- [DIRECTIONS FOR THIS TASK]:
Whenever a line in the records below holds the string "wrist", copy it out.

- [EXTRACTED RECORDS]:
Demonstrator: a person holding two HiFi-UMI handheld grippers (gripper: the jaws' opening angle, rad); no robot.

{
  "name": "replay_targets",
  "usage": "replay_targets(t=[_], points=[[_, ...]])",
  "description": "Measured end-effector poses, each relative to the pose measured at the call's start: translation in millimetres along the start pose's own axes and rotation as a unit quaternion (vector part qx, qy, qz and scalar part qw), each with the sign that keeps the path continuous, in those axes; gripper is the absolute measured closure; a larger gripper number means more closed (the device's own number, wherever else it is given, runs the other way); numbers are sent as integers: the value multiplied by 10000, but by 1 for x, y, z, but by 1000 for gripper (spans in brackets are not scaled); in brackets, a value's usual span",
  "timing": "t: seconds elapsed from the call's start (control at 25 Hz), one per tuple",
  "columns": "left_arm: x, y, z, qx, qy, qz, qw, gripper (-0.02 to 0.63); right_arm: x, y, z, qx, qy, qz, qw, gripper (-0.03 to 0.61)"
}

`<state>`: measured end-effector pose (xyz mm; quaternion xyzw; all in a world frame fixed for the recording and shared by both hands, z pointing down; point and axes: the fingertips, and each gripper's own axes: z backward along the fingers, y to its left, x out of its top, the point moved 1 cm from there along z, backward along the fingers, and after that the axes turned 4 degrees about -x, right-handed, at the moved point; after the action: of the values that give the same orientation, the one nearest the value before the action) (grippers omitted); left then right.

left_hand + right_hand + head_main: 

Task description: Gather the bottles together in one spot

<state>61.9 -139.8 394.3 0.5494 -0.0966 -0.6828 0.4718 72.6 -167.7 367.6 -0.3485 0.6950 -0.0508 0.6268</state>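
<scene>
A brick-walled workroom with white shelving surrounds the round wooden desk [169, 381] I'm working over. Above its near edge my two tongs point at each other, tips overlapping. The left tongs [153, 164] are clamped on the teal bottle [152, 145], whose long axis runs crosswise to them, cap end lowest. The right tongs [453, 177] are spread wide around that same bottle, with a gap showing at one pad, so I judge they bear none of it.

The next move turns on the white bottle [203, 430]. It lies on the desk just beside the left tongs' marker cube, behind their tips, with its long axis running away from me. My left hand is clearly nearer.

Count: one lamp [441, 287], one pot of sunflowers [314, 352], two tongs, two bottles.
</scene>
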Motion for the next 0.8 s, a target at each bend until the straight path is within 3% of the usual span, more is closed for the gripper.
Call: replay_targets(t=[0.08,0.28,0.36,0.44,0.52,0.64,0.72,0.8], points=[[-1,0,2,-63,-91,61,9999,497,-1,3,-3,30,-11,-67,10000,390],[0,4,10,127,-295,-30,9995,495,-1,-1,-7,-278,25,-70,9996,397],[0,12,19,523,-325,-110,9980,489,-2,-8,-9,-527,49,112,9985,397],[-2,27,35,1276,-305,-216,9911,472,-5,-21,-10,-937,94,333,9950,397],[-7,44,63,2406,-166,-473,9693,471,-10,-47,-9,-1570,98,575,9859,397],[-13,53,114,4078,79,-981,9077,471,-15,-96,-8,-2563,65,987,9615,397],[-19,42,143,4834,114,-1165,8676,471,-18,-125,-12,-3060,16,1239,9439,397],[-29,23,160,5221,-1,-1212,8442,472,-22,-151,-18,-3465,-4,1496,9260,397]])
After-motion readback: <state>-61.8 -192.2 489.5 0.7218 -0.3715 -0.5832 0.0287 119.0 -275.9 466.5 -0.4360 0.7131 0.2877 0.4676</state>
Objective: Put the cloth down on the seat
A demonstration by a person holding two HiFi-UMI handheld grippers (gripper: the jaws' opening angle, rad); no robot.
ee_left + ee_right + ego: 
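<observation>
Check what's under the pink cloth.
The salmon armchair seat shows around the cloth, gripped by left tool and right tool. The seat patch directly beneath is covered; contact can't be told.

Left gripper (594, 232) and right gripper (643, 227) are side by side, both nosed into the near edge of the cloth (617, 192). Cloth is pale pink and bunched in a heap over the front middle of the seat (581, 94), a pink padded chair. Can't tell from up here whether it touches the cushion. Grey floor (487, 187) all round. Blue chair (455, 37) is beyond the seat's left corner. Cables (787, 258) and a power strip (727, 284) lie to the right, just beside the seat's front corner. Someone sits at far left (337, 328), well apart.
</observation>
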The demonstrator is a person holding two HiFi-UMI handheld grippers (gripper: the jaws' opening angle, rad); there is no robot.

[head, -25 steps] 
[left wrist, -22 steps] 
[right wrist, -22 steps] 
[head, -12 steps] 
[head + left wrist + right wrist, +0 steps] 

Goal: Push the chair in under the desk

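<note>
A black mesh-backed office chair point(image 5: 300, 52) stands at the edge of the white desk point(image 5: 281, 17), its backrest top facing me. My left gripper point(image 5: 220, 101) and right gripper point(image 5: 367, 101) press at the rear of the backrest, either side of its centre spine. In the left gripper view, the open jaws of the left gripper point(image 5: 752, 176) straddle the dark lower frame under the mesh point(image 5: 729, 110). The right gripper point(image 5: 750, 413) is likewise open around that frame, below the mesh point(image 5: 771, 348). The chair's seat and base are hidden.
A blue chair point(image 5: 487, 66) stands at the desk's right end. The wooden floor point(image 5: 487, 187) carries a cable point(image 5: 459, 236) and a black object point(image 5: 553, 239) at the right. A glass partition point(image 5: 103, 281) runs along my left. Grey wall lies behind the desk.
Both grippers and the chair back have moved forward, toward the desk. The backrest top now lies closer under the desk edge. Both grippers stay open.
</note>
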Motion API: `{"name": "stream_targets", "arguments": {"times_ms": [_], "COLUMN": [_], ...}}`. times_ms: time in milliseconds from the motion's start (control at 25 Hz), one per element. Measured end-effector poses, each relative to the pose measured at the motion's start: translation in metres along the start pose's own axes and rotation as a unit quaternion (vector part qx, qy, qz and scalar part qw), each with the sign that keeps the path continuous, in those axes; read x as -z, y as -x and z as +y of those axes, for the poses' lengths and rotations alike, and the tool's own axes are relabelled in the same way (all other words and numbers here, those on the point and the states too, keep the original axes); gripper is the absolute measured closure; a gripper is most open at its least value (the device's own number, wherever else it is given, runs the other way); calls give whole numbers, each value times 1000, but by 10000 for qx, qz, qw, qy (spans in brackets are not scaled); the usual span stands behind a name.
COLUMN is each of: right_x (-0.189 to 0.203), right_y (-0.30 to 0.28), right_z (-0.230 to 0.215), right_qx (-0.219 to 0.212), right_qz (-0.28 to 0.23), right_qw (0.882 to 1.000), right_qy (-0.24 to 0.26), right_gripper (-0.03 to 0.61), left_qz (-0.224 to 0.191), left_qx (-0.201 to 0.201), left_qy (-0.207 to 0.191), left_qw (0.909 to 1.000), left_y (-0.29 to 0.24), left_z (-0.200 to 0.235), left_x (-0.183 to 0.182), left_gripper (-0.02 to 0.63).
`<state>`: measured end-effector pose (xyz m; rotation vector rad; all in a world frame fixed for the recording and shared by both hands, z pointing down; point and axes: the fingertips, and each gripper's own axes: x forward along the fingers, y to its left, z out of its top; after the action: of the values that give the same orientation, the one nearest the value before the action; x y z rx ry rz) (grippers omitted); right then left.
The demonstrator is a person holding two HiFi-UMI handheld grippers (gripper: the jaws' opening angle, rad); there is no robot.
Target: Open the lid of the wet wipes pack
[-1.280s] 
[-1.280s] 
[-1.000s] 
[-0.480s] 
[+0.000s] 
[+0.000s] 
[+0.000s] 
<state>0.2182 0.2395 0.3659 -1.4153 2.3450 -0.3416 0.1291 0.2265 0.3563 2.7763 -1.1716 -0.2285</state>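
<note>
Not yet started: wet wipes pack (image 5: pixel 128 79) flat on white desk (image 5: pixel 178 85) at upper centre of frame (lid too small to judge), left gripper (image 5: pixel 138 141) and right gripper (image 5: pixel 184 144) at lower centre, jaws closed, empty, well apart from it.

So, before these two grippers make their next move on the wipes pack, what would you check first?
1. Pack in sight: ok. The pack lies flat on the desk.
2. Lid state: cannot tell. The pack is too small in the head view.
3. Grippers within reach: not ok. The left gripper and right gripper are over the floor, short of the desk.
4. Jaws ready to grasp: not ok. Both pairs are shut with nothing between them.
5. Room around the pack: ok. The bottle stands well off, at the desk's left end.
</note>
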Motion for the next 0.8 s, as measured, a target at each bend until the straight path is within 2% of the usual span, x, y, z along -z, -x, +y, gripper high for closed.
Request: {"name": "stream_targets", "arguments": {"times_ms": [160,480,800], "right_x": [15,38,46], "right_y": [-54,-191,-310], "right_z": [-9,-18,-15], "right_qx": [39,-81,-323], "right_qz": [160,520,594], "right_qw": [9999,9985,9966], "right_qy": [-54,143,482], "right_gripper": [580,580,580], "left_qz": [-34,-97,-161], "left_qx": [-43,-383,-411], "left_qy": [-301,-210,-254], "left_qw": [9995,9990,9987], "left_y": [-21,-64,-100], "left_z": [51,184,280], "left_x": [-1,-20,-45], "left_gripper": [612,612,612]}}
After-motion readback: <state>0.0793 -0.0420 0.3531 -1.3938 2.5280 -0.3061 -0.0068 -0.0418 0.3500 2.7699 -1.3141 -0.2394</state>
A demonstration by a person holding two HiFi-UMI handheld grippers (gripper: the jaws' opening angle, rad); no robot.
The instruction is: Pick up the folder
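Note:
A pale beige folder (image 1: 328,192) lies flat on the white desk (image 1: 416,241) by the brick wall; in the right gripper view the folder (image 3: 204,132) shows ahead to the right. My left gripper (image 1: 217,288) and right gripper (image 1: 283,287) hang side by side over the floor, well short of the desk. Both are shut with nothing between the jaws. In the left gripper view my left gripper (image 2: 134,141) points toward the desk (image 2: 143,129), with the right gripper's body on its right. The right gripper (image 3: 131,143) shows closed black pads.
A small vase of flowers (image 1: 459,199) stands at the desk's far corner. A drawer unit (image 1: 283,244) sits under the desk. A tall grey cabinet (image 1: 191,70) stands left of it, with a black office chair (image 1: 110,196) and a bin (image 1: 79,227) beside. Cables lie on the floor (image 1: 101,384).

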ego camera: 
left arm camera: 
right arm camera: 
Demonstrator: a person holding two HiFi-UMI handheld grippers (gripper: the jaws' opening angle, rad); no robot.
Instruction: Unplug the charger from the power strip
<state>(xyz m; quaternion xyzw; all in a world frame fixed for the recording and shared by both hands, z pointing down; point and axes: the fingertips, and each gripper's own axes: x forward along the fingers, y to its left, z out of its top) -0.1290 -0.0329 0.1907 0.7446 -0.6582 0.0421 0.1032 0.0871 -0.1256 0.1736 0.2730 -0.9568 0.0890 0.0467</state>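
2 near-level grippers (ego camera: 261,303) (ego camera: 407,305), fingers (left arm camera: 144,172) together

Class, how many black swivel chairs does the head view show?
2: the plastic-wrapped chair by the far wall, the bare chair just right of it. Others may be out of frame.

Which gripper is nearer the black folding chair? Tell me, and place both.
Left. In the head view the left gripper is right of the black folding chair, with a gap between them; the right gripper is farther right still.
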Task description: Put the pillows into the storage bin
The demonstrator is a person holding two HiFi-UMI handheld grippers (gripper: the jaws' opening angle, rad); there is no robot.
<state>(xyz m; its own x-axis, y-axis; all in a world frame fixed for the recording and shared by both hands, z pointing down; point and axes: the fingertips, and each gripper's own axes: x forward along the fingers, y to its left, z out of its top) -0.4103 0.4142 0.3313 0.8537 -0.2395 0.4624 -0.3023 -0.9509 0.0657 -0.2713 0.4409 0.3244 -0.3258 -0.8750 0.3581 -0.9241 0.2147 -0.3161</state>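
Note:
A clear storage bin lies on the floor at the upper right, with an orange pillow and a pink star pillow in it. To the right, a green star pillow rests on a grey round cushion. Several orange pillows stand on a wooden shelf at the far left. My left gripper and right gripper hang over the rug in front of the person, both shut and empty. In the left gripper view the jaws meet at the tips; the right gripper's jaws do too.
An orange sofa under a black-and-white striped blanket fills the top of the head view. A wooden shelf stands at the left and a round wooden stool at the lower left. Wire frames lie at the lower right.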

- [SOLVED PROBLEM]:
[left wrist, -22 steps] 
[right wrist, -22 steps] 
[head + left wrist + right wrist, +0 steps] 

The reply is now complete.